Think about how these nativity sets are made: in a large urban factory or a small family shop. Men and women labor over these small wooden figurines, a six-inch donkey here, a baby half that size there. They pile up at the end of the bench awaiting the paint and the polish. Across the aisle a hundred shepherd boys gather in a box on the steel shelf. Somewhere in the dusty shop, these strange people, these uncommon animals, and unexplained props take shape, created by people who do not know even the first line of the most famous story in the world.
Perhaps they create their own narrative tying together these forms; perhaps the workers give names to the figures, even the animals. Who knows what story springs from the imagination of these hard-working people? Even with this unknown, these crafters in faraway places find their place in the universal celebration of THE story.
And then one day, a radio broadcast brings to town a narrative, or a cell phone blares a video with characters very much like they are making, or a business man leaves behind a brief printed piece, and on that piece a story and pictures, one that provides a simple but compelling way to stitch together the man and the woman, the sheep and the camel, the shepherds and the angels.
"And suddenly there was with the angel a multitude of the heavenly host praising God and saying, 'Glory to God in the highest, peace on earth, good will among men.'"
The new story of nativity suddenly explains all the woodshop pieces of so many years; and slowly these ordinary people, laboring day to day, realize that THE story of the world has, for many years, been their story; they just did not know it.
It reminds me of the apostle Paul long ago in Athens. He stopped and looked at the inscription "To an Unknown God." He took that phrase as the on ramp to the gospel highway: "What you have worshipped in ignorance," he said that day, "I declare to you...The God who made the heavens and the earth has appointed a day on which he will judge the world and he has given proof of this by raising Jesus from the dead."

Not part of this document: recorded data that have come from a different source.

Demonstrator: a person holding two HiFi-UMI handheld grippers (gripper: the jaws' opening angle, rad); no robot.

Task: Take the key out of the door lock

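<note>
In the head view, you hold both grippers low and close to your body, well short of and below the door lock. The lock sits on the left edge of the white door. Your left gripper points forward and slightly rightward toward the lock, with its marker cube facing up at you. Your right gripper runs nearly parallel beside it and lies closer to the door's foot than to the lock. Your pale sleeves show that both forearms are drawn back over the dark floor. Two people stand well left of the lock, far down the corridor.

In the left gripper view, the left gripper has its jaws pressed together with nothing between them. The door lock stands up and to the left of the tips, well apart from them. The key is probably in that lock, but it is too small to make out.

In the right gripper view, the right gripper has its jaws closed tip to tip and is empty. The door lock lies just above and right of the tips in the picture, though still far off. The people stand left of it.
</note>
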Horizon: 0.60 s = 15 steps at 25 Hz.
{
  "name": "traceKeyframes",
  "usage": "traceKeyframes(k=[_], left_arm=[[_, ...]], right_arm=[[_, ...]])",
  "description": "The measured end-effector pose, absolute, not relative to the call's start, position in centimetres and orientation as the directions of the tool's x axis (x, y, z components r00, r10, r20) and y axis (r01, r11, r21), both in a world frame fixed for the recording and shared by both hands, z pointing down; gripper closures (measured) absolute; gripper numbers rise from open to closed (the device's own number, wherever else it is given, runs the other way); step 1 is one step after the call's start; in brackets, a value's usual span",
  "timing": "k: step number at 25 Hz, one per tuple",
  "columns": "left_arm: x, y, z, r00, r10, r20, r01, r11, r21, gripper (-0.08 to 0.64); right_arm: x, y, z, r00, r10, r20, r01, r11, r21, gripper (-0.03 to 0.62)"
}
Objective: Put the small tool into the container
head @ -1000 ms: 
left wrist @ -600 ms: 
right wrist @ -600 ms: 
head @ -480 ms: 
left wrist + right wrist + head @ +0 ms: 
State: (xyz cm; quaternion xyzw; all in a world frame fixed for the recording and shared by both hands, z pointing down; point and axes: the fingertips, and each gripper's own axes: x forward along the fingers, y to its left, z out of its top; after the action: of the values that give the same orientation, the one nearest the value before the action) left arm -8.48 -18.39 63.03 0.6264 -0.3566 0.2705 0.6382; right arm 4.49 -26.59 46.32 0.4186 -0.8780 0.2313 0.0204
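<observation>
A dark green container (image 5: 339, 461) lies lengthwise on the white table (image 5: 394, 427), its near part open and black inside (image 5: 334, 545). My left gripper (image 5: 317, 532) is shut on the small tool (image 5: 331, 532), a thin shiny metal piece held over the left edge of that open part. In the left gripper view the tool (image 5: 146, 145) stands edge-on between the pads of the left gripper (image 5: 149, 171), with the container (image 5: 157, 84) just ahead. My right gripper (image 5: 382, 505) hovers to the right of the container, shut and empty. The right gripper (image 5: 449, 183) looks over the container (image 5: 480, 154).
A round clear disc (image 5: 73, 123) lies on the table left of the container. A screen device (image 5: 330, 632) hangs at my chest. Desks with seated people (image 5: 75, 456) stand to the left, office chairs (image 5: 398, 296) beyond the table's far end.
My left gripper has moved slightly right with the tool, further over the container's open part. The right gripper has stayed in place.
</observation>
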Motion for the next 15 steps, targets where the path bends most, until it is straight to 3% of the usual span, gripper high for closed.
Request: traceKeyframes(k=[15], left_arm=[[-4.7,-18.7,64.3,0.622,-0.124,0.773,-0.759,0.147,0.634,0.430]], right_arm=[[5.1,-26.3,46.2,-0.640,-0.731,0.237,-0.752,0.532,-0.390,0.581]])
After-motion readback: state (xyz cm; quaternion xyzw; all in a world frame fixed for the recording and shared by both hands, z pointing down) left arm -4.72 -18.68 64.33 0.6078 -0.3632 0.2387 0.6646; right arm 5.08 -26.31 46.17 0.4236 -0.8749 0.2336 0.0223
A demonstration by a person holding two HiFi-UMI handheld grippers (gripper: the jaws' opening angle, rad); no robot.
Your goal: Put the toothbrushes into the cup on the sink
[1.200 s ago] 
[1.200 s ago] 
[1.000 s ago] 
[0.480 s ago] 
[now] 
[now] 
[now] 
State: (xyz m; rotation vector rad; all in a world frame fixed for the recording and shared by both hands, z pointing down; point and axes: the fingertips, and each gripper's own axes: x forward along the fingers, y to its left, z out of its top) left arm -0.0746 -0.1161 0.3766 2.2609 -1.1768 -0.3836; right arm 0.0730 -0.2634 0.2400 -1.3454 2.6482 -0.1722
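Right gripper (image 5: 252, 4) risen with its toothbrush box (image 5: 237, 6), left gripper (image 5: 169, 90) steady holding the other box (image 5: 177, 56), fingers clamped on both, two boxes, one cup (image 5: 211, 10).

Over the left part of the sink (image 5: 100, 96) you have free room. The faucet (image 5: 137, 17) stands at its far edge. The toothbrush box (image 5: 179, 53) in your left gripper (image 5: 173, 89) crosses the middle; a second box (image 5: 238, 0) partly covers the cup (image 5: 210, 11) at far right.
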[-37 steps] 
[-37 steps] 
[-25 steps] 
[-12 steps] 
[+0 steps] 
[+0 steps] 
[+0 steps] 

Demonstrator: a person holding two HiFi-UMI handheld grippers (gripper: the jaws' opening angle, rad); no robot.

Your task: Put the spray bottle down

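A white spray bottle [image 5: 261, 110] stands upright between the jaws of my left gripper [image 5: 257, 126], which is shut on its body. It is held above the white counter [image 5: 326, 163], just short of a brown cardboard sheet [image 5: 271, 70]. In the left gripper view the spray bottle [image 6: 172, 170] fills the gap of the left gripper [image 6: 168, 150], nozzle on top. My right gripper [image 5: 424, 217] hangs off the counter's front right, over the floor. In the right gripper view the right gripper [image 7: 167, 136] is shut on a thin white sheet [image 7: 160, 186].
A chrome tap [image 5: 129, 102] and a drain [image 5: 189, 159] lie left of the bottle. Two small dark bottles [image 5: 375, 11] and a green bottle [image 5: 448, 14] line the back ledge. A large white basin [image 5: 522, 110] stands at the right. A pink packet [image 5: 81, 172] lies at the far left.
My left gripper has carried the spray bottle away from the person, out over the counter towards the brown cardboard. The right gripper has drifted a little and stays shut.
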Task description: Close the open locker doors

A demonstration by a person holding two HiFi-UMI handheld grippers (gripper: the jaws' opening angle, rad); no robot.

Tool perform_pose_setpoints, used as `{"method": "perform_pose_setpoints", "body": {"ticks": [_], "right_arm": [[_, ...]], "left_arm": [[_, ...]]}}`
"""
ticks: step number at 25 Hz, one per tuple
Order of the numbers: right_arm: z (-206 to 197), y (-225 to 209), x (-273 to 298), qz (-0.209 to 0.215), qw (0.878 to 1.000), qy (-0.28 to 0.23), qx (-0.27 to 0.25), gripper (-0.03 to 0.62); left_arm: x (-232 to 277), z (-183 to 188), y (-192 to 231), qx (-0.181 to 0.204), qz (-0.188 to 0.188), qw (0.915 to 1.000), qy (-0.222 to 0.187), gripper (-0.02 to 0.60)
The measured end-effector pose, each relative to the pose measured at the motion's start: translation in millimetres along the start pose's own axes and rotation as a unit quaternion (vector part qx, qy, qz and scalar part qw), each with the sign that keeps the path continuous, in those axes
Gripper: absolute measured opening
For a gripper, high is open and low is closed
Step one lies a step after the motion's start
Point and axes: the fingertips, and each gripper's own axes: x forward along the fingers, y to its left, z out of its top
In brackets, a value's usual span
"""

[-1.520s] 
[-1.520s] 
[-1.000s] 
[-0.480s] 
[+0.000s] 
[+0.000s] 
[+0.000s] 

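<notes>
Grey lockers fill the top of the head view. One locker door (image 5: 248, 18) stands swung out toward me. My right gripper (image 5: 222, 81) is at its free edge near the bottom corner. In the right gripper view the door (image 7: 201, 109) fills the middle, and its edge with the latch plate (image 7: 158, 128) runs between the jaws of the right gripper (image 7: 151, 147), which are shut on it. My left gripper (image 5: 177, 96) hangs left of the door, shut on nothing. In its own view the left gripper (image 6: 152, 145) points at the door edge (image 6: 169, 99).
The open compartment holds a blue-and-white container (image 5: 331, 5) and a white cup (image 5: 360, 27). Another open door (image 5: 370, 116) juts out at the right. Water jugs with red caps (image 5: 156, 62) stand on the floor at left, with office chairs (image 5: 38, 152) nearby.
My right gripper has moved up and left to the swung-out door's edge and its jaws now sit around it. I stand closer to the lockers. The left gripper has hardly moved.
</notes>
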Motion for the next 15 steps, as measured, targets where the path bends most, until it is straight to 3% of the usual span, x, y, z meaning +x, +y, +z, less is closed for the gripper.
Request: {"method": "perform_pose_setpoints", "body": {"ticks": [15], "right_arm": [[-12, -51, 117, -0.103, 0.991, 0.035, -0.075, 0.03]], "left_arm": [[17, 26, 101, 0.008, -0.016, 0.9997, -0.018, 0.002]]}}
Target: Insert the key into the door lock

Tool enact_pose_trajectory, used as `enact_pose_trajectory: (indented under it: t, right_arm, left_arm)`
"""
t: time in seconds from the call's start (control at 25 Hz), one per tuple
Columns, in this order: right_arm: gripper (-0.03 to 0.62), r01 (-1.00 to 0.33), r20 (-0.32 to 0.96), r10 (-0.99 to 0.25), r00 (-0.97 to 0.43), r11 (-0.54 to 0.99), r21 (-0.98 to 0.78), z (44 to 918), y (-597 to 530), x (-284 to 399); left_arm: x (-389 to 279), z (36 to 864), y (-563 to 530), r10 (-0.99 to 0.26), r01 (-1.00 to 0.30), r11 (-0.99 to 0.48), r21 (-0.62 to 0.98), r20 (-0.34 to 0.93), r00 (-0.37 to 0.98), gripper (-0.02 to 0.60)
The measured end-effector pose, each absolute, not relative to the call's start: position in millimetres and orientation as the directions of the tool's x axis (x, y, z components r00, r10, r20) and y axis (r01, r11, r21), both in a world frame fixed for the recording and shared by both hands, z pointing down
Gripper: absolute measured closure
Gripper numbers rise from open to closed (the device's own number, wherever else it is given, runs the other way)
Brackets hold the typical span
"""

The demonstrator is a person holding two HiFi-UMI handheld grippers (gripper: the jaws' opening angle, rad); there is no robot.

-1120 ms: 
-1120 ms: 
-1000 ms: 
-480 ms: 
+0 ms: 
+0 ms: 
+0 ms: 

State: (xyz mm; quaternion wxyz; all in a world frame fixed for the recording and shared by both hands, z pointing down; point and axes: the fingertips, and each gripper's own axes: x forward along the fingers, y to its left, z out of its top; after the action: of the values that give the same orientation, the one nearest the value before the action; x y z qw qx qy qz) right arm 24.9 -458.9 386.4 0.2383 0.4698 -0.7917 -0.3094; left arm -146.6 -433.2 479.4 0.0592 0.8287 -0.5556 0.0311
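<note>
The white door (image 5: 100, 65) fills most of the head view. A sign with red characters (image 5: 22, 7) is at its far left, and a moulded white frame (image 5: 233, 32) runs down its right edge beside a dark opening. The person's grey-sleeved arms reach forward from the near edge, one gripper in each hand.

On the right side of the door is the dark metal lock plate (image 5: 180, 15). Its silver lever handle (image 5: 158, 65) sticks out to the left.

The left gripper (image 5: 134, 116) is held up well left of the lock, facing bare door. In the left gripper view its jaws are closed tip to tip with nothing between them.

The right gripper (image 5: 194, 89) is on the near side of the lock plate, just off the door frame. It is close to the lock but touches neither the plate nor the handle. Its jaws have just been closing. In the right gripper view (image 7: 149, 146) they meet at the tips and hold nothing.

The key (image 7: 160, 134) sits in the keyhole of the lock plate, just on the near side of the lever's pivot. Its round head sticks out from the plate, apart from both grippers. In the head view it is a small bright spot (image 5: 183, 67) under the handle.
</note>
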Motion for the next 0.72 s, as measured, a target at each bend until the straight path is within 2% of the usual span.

So it is with craftsmen at the bench: what you constructed for so many years, I now explain to you! What you thought was random I now show you the pattern. What you experienced as mystery, I now open for you as revelation. "Ahead of the wise men was the star, and it went before them until he stopped over the place where the child was."
These unnamed and unknown figurines suddenly have names: Joseph and Mary and Jesus. And the angels sing with a purpose and the wise men travel for a reason, and this THE most famous story in the world slowly gathers force, pulls together the pieces of their own drama, and forms them into a narrative about what God is doing in my life and your life. THE story becomes MY story. Not because I believe it, or even because I obey it. But because I find myself in every character in the story.
Like Mary I am bewildered at being chosen for something special.
Like Joseph, I am reluctant to get involved in a mess of a relationship.
Like the angels, I take great delight in singing such beautiful music.
Like the shepherds, I appreciate a diversion from monotonous work.
From the commitment of the wise men of the east to find something of great significance to the cunning of Herod at the thought of being upstaged by somebody else, I find myself, my many selves, my many motives and ambitions, hopes and dreams, prayers and supplications.
The nativity story is my story. In Jesus I have found that narrative that explains my life; I have found the person who fills my life; I have found the hope that sustains my life; I have found the joy that animates my soul with hope: "For unto you is born this day a savior, who is Christ the Lord."
This is My story; it is not just Our story as a Christian civilization; it is not just The story so dominate through the world; it is My story; and it can be Your story today. You can take your place in the nativity of Jesus and hear the Lord say to you, "Do not be afraid, I bring you good news of great joy."